JANE HIRSHFIELD, "Living by Questions", Oprah
Poetry, and art in general, often counterbalance the main tenor of a culture. They carry different truths, as the Fool does in the court of a king. They puncture power and purpose’s narrowing of view. We lean towards the purposive and practical, not just as humans, but as mammals. Poetry reveals another set of values, which equally matter, and make life bearable in ways that it otherwise would not be. Kindness, astonishment, seeing the beauty in darkness and grief, seeing the darkness in beauty and joy, finding solace in the knowledge that you live a life others have also known. Utilitarianism alone is a cruel and strictured measure of a life.
JANE HIRSHFIELD, interview, Poetry Northwest, July 11, 2015
The facts were told not to speak
and were taken away.
The facts, surprised to be taken, were silent.
JANE HIRSHFIELD, "On the Fifth Day"
Little soul,
you and I will become
the memory
of a memory of a memory.
A horse
released of the traces
forgets the weight of the wagon.
JANE HIRSHFIELD, "Harness"
One of the current great problems in the world is fundamentalism of every kind -- political, spiritual -- and poetry is an antidote to fundamentalism. Poetry is about the clarities that you find when you don't simplify. Poetry is about complexity, nuance, subtlety. Poems also create larger fields of possibility. The imagination is limitless, so even when a person is confronted with an unchangeable outer circumstance, one thing poems give you is the sense that there's always, still, a changeability, a malleability, of inner circumstance. That's the beginning of freedom.
JANE HIRSHFIELD, "How can poems transform the world? A chat with poet Jane Hirshfield.", Washington Post, May 13, 2015
More and more I have come to admire resilience.
Not the simple resistance of a pillow, whose foam
returns over and over to the same shape, but the sinuous
tenacity of a tree: finding the light newly blocked on one side,
it turns in another.
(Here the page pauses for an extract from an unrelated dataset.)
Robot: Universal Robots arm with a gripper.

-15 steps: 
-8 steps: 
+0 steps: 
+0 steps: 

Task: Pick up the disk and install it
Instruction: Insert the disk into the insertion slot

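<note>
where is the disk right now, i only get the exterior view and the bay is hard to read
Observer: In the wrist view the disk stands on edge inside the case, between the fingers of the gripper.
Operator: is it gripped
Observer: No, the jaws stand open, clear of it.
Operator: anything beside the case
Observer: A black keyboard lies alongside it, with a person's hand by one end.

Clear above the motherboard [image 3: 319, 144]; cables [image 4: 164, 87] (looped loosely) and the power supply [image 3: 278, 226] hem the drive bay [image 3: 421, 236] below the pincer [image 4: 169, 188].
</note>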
A blind intelligence, true.
But out of such persistence arose turtles, rivers,
mitochondria, figs--all this resinous, unretractable earth.
JANE HIRSHFIELD, "Optimism"
I waited though wanting nothing,
then waited longer.
JANE HIRSHFIELD, "Lure"
Lucky the one who writes in a book of spiral-bound mornings
a future in ink, who writes hand unshaking
JANE HIRSHFIELD, "Sweater"
Little soul,
you have wandered
lost a long time.
The woods all dark now,
birded and eyed.
Then a light, a cabin, a fire, a door standing open.
JANE HIRSHFIELD, "Amor Fati"
Where you find poems in most people's lives is at weddings and at funerals. Poems are turned to in the great transitions of a life, when we are at sea amid changes too vast to feel in any way the master of. One of the things poems do is demonstrate that you aren't alone -- that other humans have been here before, and have found a way to sustain aliveness, to find beauty within the condition of grief. And this allows you to go on.
JANE HIRSHFIELD, "How can poems transform the world? A chat with poet Jane Hirshfield.", Washington Post, May 13, 2015
What lives in words is what words were needed to learn.